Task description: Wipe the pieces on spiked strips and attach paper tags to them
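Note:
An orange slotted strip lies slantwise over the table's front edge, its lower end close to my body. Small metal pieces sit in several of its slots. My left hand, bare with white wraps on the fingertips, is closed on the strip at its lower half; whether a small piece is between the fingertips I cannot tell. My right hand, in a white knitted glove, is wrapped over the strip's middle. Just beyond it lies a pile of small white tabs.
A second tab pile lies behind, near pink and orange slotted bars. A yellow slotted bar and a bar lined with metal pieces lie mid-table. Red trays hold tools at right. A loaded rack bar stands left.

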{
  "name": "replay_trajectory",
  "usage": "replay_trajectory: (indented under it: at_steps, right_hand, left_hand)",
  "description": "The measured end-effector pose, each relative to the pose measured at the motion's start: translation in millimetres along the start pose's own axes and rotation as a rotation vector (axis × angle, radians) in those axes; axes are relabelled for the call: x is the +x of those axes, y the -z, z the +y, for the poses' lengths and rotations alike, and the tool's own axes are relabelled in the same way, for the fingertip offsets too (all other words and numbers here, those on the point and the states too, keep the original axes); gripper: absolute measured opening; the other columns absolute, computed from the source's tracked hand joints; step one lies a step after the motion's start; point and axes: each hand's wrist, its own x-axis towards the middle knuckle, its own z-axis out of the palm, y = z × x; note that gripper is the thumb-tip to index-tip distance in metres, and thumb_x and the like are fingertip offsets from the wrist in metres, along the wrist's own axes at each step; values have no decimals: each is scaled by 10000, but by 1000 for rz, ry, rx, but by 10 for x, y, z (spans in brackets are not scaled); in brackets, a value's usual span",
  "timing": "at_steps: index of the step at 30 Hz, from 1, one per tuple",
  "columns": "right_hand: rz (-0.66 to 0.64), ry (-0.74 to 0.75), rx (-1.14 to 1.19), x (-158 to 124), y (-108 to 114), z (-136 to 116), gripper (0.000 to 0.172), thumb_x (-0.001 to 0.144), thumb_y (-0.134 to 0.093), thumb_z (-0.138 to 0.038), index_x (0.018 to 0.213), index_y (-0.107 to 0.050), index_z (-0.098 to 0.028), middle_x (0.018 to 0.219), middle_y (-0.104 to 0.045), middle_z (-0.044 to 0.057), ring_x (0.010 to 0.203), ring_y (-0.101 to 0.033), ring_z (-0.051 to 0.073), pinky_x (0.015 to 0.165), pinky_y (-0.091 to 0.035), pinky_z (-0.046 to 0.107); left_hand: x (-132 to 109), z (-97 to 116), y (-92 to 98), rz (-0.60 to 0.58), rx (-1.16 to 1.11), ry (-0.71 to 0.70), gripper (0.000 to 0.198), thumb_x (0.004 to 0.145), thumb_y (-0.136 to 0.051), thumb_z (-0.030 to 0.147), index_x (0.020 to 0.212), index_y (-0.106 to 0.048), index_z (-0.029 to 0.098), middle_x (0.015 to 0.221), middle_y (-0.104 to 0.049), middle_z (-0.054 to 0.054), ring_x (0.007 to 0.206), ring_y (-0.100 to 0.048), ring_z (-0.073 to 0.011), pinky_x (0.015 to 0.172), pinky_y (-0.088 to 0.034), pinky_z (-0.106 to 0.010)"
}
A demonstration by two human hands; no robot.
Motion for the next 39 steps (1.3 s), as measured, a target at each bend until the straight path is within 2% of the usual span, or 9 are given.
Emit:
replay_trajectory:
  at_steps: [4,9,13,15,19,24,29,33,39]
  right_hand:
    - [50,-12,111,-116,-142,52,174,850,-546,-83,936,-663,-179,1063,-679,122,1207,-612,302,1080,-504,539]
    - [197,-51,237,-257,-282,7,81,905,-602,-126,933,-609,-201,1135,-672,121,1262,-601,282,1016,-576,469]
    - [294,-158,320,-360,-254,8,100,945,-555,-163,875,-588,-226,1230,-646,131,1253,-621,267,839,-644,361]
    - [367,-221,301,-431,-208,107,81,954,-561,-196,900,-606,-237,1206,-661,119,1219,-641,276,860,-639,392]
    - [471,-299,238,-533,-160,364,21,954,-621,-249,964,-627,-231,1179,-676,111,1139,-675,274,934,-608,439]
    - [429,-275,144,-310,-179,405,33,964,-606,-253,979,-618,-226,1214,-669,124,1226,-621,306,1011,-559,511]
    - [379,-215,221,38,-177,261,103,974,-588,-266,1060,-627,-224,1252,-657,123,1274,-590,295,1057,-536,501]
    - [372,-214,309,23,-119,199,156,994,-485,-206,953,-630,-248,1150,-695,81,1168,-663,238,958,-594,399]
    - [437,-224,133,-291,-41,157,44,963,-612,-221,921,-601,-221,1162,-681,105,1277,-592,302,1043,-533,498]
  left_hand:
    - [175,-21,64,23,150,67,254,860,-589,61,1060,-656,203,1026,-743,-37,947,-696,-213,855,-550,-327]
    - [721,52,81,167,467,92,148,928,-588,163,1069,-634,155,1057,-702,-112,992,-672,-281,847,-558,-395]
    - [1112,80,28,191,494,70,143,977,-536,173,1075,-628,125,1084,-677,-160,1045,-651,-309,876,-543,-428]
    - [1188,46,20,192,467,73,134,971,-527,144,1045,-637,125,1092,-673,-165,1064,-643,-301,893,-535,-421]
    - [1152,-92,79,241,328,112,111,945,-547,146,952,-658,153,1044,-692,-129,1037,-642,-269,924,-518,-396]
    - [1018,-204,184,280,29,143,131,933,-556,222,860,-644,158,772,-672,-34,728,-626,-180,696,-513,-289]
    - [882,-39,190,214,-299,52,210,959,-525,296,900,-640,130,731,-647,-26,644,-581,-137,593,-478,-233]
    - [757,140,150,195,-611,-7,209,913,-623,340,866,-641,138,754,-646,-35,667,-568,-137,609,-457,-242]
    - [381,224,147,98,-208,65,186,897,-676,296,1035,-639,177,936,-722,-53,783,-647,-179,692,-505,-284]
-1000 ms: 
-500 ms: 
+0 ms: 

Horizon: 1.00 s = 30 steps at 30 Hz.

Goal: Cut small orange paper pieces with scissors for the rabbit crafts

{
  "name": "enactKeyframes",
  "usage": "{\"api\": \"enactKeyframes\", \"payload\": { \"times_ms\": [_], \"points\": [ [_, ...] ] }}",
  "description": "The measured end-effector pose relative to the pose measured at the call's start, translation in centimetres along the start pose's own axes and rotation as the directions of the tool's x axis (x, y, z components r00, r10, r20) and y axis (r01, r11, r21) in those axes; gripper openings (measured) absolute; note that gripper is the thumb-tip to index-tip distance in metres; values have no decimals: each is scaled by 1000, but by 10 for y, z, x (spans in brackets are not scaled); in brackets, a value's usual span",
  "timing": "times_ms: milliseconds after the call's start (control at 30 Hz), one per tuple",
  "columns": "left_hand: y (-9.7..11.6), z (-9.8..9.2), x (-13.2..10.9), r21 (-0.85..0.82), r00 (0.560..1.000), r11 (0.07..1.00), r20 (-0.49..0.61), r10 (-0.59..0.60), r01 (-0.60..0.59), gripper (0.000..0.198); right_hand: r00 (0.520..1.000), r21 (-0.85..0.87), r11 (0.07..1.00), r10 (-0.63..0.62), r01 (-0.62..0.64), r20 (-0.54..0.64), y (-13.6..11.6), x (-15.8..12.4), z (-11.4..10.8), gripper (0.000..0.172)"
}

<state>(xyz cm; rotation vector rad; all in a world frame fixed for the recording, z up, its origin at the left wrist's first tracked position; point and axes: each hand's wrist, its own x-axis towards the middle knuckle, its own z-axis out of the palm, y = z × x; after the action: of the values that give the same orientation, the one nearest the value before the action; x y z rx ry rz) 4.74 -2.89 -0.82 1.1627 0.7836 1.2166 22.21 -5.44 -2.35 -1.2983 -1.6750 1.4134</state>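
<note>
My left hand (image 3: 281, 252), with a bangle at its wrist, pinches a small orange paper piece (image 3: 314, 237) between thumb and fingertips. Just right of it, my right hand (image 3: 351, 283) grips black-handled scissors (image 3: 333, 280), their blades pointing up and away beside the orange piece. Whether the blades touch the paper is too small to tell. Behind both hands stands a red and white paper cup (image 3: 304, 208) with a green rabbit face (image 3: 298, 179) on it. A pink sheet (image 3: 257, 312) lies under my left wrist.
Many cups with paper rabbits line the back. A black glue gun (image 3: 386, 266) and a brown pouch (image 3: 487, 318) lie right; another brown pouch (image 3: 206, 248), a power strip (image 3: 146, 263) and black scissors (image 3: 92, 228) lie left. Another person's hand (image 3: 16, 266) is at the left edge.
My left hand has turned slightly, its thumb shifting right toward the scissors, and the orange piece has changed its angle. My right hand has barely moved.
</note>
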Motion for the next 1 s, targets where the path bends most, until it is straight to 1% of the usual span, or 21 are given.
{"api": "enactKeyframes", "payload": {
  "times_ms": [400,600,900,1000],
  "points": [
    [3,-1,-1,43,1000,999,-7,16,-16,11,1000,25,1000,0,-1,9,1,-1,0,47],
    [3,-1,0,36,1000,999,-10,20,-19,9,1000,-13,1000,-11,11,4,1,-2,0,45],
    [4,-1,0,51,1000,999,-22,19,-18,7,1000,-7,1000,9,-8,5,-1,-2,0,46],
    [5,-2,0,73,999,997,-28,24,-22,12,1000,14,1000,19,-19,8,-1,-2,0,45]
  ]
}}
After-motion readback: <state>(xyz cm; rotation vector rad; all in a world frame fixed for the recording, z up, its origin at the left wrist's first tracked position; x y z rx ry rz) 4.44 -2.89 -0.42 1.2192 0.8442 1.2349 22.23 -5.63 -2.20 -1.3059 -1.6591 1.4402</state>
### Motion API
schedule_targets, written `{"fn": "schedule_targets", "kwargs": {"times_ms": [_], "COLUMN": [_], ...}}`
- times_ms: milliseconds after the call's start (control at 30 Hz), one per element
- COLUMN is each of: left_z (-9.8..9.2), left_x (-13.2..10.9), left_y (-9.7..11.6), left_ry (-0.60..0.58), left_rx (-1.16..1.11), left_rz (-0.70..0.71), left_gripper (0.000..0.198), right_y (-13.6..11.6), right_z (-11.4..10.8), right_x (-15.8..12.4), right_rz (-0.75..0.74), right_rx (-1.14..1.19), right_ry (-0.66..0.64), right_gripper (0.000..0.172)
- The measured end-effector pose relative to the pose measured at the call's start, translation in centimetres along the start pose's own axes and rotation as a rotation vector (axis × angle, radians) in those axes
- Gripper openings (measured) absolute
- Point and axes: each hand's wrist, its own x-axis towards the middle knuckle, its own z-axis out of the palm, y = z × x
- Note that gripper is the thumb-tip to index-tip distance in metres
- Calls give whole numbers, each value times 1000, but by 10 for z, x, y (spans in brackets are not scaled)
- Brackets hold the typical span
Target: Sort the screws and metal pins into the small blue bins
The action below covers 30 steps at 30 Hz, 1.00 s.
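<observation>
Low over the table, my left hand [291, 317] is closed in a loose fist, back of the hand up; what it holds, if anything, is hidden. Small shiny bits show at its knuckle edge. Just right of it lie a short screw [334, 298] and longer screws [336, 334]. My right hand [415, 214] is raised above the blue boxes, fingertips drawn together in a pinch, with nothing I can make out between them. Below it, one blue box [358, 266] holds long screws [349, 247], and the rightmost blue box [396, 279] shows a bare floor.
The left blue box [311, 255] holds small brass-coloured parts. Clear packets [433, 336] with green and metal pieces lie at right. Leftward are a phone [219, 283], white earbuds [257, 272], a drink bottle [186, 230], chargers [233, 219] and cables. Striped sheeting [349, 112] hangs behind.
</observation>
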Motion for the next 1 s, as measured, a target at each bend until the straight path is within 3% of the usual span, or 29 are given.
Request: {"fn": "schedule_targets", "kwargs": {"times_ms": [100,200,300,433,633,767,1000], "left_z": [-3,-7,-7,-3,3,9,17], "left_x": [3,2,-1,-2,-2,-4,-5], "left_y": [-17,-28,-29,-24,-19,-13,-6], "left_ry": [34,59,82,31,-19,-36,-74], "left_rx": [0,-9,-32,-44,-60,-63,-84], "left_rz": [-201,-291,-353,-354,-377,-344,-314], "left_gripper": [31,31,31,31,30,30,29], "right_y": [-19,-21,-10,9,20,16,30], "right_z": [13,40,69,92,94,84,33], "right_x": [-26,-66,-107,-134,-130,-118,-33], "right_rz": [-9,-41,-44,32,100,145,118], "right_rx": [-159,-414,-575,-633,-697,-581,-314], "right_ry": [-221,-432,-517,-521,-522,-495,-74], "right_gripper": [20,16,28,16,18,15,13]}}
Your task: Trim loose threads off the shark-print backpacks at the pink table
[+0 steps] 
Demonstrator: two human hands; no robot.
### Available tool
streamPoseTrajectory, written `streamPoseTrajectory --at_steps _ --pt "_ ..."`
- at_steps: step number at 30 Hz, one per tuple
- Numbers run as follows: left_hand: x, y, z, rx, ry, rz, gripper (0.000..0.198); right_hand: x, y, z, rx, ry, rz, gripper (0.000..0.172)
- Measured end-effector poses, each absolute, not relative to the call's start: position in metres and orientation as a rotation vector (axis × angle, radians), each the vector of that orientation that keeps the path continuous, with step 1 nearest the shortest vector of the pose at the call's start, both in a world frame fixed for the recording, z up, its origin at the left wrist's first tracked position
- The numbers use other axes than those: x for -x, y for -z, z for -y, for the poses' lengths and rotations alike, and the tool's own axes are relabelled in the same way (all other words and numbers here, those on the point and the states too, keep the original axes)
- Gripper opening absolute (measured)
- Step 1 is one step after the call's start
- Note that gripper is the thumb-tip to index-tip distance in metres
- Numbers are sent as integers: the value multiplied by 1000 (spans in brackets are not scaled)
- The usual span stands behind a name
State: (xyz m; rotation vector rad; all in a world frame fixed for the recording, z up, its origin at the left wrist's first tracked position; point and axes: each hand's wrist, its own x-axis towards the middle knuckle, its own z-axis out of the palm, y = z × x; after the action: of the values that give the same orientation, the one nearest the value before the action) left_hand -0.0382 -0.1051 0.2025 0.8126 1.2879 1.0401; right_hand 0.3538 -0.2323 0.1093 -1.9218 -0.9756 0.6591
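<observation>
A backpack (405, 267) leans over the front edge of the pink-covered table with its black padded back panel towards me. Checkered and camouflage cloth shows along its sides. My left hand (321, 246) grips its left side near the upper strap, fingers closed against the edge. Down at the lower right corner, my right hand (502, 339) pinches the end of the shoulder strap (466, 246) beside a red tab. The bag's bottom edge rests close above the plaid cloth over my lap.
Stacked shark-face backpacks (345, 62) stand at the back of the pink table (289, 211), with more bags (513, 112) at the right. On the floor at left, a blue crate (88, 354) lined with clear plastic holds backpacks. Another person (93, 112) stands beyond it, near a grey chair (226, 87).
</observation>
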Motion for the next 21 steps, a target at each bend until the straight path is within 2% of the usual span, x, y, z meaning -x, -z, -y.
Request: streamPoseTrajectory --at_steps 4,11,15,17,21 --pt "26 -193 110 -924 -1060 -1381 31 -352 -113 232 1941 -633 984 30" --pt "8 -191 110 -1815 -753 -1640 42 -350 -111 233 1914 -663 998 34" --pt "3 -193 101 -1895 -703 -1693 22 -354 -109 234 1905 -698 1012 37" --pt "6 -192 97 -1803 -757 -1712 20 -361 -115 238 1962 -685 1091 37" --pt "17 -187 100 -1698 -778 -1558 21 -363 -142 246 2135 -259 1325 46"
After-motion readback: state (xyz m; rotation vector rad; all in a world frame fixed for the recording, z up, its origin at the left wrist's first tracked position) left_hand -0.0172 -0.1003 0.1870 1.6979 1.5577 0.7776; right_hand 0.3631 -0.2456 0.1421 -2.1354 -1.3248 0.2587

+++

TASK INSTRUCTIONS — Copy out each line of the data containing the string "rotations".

TASK RESPONSE —
  "description": "The measured end-effector pose, each relative to the pose measured at the motion's start: translation in millimetres along the start pose's own axes and rotation as a rotation vector (axis × angle, radians) in those axes; axes are relabelled for the call: x is the +x of those axes, y the -z, z the +y, for the poses' lengths and rotations alike, and the tool's own axes are relabelled in the same way, for the fingertip offsets too (all other words and numbers here, those on the point and the states too, keep the original axes); gripper: absolute measured opening; the other columns absolute, computed from the source's tracked hand joints; step one lies a step after the motion's start; point and axes: each hand's wrist, its own x-axis towards the middle knuckle, its own z-axis out of the palm, y = z × x; note that gripper is the thumb-tip to index-tip distance in metres, and thumb_x and the like are fingertip offsets from the wrist in metres, along the wrist's own axes at each step; values have no decimals: each is scaled by 10000, but by 1000 for rz, ry, rx, but by 10 for x, y, z (spans in brackets are not scaled); in brackets, a value's usual span",
- The numbers use other axes than those: x for -x, y for -z, z for -y, for the poses' lengths and rotations alike, and the tool's own axes are relabelled in the same way (all other words and numbers here, those on the point and the states too, keep the original axes)

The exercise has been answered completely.